Document Detail

Evolution of electrosensory ampullary organs: conservation of Eya4 expression during lateral line development in jawed vertebrates.
MedLine Citation:
PMID:  23017075     Owner:  NLM     Status:  MEDLINE    
The lateral line system of fishes and amphibians comprises two ancient sensory systems: mechanoreception and electroreception. Electroreception is found in all major vertebrate groups (i.e. jawless fishes, cartilaginous fishes, and bony fishes); however, it was lost in several groups including anuran amphibians (frogs) and amniotes (reptiles, birds, and mammals), as well as in the lineage leading to the neopterygian clade of bony fishes (bowfins, gars, and teleosts). Electroreception is mediated by modified "hair cells," which are collected in ampullary organs that flank lines of mechanosensory hair cell containing neuromasts.
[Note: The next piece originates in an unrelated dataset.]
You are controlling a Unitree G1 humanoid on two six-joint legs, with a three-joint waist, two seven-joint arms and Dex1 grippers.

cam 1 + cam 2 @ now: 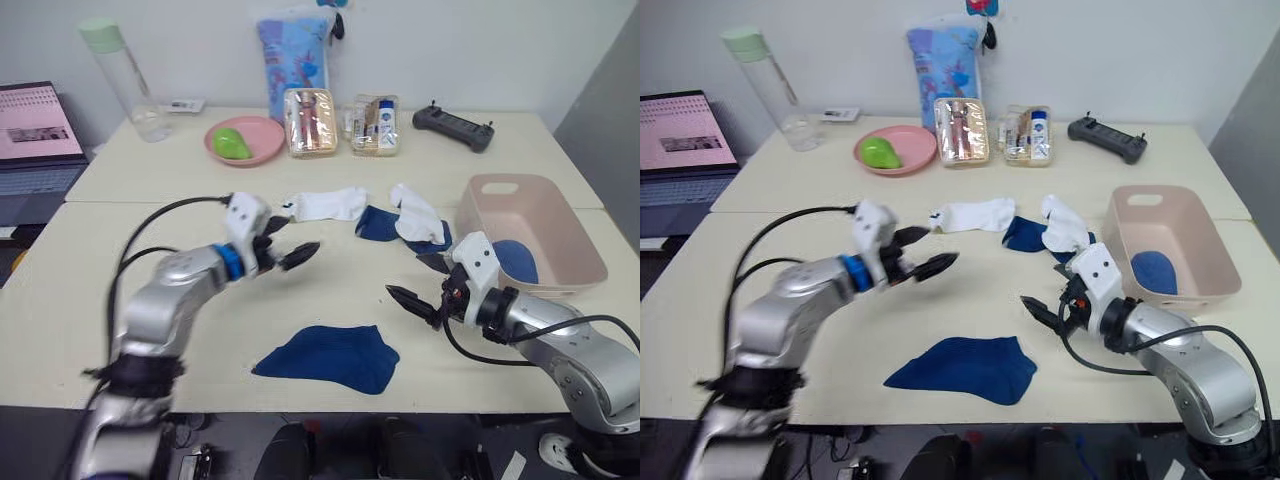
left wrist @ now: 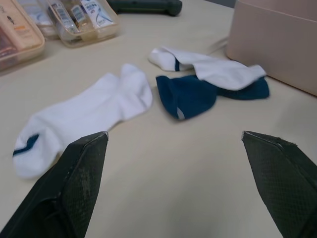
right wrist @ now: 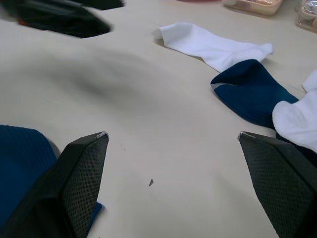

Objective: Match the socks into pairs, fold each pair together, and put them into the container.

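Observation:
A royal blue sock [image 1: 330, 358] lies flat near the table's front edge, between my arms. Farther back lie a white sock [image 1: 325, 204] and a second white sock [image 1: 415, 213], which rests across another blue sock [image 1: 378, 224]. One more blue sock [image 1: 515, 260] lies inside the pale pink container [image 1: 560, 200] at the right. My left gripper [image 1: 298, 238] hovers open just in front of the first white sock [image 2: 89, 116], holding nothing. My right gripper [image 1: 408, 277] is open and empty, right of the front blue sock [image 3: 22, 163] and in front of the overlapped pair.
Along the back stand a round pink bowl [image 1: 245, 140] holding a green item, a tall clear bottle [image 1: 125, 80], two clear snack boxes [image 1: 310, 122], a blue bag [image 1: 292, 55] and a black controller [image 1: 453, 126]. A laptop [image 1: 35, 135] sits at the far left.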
In the axolotl (a urodele amphibian), grafting and ablation studies have shown a lateral line placode origin for both mechanosensory neuromasts and electrosensory ampullary organs (and the neurons that innervate them). However, little is known at the molecular level about the development of the amphibian lateral line system in general and electrosensory ampullary organs in particular. Previously, we identified Eya4 as a marker for lateral line (and otic) placodes, neuromasts, and ampullary organs in a shark (a cartilaginous fish) and a paddlefish (a basal ray-finned fish). Here, we show that Eya4 is similarly expressed during otic and lateral line placode development in the axolotl (a representative of the lobe-finned fish clade). Furthermore, Eya4 expression is specifically restricted to hair cells in both neuromasts and ampullary organs, as identified by coexpression with the calcium-buffering protein Parvalbumin3. As well as identifying new molecular markers for amphibian mechanosensory and electrosensory hair cells, these data demonstrate that Eya4 is a conserved marker for lateral line placodes and their derivatives in all jawed vertebrates.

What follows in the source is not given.